# TASK
Go to the line that contains "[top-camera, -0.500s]" and extract it along with every line after it, exactly, through the end of the data below.

# INFORMATION SUPPLIED
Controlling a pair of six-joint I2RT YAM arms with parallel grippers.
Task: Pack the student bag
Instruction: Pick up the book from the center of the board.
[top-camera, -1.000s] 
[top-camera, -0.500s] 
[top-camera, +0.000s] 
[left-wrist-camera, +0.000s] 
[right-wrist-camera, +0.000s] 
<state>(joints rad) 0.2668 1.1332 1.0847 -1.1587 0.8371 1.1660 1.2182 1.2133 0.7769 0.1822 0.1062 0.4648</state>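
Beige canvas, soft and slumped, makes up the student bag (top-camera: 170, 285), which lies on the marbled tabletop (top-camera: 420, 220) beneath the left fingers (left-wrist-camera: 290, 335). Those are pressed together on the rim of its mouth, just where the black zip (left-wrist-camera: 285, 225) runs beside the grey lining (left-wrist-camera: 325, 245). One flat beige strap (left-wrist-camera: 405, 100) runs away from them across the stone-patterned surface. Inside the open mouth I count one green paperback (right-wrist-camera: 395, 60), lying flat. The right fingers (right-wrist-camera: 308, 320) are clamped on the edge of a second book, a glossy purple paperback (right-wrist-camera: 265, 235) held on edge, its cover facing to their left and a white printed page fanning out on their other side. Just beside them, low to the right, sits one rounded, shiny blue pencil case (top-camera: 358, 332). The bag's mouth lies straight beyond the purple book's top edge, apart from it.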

# ANSWER FOR THIS EXERCISE
[top-camera, -0.500s] 
[top-camera, +0.000s] 
[left-wrist-camera, +0.000s] 
[right-wrist-camera, +0.000s] 
<state>(joints rad) 0.2668 1.1332 1.0847 -1.1587 0.8371 1.1660 1.2182 1.2133 0.7769 0.1822 0.1062 0.4648</state>
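Beige canvas, soft and slumped, makes up the student bag (top-camera: 170, 285), which lies on the marbled tabletop (top-camera: 420, 220) beneath the left fingers (left-wrist-camera: 290, 335). Those are pressed together on the rim of its mouth, just where the black zip (left-wrist-camera: 285, 225) runs beside the grey lining (left-wrist-camera: 325, 245). One flat beige strap (left-wrist-camera: 405, 100) runs away from them across the stone-patterned surface. Inside the open mouth I count one green paperback (right-wrist-camera: 395, 60), lying flat. The right fingers (right-wrist-camera: 308, 320) are clamped on the edge of a second book, a glossy purple paperback (right-wrist-camera: 265, 235) held on edge, its cover facing to their left and a white printed page fanning out on their other side. Just beside them, low to the right, sits one rounded, shiny blue pencil case (top-camera: 358, 332). The bag's mouth lies straight beyond the purple book's top edge, apart from it.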

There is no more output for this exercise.